16. En douzième lieu, l'administration a admis la déductibilité de la moitié du prix du billet d'avion de M. B... qui aurait visité une usine en Chine pour le compte de la requérante. Cette dernière, qui ne produit que deux courriels, ne justifie pas que l'intégralité du déplacement de M. B... aurait été effectué dans l'intérêt exclusif de son activité. En outre, s'agissant du déplacement de Mme A... en Espagne, celle-ci n'établit pas l'existence d'une relation d'affaires avec M. C... et l'entreprise Cruan.
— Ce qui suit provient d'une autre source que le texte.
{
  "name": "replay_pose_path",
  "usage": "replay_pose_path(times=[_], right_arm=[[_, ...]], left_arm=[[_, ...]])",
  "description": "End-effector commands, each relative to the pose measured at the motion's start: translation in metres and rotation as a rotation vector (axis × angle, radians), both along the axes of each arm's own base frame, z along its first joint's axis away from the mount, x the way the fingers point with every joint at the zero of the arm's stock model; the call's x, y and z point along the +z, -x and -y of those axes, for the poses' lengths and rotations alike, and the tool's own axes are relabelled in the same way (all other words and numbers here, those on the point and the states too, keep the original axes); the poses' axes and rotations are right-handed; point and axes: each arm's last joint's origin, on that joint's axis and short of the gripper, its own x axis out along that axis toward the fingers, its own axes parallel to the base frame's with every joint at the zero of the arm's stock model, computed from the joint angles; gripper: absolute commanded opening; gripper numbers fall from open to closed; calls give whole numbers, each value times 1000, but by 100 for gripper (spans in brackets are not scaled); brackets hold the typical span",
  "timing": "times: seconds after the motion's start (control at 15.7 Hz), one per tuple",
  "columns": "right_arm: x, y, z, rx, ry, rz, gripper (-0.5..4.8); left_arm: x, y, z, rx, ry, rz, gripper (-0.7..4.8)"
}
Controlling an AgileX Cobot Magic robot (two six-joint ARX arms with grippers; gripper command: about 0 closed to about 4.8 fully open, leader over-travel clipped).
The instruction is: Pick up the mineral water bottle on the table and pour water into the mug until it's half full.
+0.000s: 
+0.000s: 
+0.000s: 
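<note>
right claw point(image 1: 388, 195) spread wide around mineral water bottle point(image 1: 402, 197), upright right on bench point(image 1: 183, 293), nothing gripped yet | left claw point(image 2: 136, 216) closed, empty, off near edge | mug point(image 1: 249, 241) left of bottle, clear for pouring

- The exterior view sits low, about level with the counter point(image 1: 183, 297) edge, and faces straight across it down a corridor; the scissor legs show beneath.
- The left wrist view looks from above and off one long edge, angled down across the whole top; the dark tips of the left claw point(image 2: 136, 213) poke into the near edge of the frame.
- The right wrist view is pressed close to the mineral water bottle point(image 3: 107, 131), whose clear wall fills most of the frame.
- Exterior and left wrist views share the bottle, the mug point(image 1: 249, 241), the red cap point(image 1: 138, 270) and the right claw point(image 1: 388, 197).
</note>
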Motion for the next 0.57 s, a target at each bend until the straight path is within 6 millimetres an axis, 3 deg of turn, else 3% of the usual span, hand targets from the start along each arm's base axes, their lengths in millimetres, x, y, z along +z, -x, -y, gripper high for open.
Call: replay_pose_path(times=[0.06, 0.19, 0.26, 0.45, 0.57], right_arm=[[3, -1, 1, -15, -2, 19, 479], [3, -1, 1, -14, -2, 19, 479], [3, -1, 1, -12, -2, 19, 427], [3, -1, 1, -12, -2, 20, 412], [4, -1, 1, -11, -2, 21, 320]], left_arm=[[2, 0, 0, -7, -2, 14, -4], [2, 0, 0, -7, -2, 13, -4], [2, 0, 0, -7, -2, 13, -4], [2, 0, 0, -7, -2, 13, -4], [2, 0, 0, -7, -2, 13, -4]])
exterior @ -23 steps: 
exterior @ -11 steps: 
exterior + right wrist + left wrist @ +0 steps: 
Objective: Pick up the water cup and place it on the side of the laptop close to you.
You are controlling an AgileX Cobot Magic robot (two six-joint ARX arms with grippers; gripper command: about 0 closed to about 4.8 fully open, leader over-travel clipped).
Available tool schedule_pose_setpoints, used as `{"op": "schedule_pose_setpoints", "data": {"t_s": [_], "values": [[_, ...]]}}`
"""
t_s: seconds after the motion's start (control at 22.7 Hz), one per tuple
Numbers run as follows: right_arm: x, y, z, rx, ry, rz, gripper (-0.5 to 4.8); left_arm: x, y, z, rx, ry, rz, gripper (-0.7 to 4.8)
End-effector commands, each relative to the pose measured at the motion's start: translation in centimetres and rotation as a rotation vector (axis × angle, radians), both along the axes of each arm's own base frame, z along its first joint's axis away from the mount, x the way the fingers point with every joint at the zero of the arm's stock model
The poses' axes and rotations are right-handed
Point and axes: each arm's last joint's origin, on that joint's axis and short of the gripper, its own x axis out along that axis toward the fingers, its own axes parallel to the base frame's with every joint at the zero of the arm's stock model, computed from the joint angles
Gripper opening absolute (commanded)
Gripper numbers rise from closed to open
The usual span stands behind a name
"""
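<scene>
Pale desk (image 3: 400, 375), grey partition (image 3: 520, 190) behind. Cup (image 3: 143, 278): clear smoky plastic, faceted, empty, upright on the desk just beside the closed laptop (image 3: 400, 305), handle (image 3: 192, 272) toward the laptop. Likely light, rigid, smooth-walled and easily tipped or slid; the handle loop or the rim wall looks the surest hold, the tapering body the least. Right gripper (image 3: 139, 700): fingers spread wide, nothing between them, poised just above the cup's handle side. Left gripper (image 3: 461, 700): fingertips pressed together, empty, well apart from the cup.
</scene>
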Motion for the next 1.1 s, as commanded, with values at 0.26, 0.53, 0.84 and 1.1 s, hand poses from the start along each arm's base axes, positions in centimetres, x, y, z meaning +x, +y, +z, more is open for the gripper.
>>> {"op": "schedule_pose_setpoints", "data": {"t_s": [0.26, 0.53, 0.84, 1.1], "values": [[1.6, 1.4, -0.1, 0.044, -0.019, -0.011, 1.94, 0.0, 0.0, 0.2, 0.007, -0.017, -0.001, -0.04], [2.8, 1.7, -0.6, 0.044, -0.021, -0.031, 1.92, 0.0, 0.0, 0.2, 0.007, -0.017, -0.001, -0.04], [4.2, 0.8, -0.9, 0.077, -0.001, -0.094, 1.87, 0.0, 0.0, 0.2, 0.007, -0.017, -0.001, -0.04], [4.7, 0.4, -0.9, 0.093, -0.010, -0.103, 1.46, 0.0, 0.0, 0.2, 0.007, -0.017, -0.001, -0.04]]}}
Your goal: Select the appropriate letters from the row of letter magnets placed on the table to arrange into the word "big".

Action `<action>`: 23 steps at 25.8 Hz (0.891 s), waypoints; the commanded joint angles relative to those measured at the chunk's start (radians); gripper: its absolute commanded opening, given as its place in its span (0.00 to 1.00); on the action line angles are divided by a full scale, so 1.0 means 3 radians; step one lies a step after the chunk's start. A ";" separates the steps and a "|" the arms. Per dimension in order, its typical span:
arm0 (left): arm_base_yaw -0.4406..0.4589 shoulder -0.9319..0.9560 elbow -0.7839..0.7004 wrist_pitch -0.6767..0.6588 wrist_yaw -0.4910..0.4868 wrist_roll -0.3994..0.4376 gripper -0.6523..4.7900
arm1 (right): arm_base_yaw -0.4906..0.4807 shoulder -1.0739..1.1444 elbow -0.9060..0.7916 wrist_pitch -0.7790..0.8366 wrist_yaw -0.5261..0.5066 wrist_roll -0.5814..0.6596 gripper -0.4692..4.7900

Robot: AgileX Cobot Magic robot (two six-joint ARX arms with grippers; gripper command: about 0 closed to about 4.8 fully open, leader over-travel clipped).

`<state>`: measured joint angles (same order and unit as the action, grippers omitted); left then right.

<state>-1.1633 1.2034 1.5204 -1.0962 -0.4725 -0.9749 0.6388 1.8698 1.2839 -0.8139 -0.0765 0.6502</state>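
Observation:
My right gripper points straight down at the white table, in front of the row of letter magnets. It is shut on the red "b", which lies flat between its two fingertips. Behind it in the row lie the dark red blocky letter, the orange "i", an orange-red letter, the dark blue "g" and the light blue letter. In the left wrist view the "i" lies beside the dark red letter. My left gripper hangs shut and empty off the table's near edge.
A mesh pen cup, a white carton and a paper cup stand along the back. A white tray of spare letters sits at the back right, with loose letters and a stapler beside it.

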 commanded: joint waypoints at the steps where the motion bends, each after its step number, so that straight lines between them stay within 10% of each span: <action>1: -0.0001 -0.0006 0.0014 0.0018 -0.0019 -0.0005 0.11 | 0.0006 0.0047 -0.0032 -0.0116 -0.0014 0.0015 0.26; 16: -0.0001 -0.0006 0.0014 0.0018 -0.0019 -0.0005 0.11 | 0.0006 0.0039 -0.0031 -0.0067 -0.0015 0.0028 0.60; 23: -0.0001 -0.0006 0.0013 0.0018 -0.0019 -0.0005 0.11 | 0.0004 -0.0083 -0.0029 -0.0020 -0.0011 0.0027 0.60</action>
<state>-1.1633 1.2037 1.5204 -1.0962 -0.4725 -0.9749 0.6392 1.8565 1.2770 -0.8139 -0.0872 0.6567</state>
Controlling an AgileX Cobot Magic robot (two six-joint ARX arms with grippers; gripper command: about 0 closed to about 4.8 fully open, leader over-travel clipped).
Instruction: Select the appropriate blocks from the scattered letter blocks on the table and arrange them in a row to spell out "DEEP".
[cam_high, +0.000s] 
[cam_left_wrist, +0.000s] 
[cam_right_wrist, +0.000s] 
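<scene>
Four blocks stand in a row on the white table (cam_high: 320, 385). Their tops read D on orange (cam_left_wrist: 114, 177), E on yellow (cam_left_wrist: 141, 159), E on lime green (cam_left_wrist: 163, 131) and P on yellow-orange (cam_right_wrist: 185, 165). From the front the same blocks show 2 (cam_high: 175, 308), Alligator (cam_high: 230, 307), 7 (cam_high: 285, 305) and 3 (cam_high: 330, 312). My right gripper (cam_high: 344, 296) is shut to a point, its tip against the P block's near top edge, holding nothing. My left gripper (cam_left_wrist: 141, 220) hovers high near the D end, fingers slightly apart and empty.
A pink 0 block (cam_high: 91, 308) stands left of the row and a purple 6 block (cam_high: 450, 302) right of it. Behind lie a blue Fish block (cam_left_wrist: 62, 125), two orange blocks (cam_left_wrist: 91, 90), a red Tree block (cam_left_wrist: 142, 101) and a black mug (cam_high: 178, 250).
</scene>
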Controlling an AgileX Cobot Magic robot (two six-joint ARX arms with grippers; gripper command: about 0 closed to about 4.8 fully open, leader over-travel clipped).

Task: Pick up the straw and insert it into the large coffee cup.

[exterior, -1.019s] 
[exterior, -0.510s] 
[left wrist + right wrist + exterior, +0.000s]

Elle n'est donc pas fondée à soutenir que c'est à tort que les frais de déplacement restant en litige n'ont pas été admis en déduction.
17. En treizième lieu, si Mme A... soutient qu'elle était en droit d'amortir son matériel informatique, il résulte de l'instruction que le service n'a pas remis en cause l'amortissement de ce matériel dans le cadre de la procédure de vérification.
18. En dernier lieu, si la requérante soutient que les dépenses de bureau et de réception, de matériel multimédia et électroménager, de fournitures de bureau et dépenses de mobilier, les dépenses énergétiques et les primes d'assurance, l'amortissement du matériel informatique et la taxe foncière sont déductibles, il résulte de l'instruction que l'administration a admis la déductibilité de ces dépenses soit dans le cadre du recours hiérarchique de Mme A..., soit lors du dégrèvement prononcé le 10 décembre 2020.
19. Il résulte de tout ce qui précède que la requérante n'est pas fondée à soutenir que les dépenses restant en litige doivent être déduites du bénéfice imposable.
En ce qui concerne les rappels de taxe sur la valeur ajoutée :
20. Aux termes de l'article 271 du code général des impôts : " (...) II. 1. Dans la mesure où les biens et les services sont utilisés pour les besoins de leurs opérations imposables, et à la condition que ces opérations ouvrent droit à déduction, la taxe dont les redevables peuvent opérer la déduction est, selon le cas : a) Celle qui figure sur les factures établies conformément aux dispositions de l'article 289 et si la taxe pouvait légalement figurer sur lesdites factures (...) ".
21. La requérante n'est pas fondée à demander la déduction de la taxe sur la valeur ajoutée relative aux dépenses énoncées aux points 5 à 17 précités dès lors qu'elle n'établit pas que ces dépenses ont été engagées dans l'intérêt de l'exploitation de son entreprise.
22. Il résulte de tout ce qui précède que la requérante n'est pas fondée à soutenir que c'est à tort que, par le jugement attaqué, le tribunal administratif de Melun a rejeté sa demande tendant à la décharge des cotisations supplémentaires d'impôt sur le revenu mises à sa charge au titre des années 2014 et 2015 et des rappels de taxe sur la valeur ajoutée au titre de la période du 1er janvier 2014 au 31 décembre 2016 restant en litige après le dégrèvement prononcé le 10 décembre 2020. Les dispositions de l'article L. 761-1 du code de justice administrative font obstacle à ce que soit mis à la charge de l'État, qui n'est pas dans la présente instance la partie perdante, le versement de la somme que la requérante demande au titre des frais exposés par elle et non compris dans les dépens.
DECIDE :
Article 1er : La requête de Mme A... est rejetée.
Article 2 : Le présent arrêt sera notifié à Mme D... A... et au ministre de l'économie, des finances et de la souveraineté industrielle et numérique.
Copie en sera adressée à la direction régionale des finances publiques d'Ile-de-France et de Paris.
Délibéré après l'audience du 21 mai 2025, à laquelle siégeaient :
- Mme Vidal, présidente de chambre,
- Mme Bories, présidente assesseure,
- Mme Breillon, première conseillère,
Rendu public par mise à disposition au greffe le 4 juin 2025.
La rapporteure,
A. BREILLONLa présidente,
S. VIDAL
Le greffier,
C. MONGIS
La République mande et ordonne au ministre de l'économie, des finances et de la souveraineté industrielle et numérique en ce qui le concerne ou à tous commissaires de justice à ce requis en ce qui concerne les voies de droit commun contre les parties privées, de pourvoir à l'exécution de la présente décision.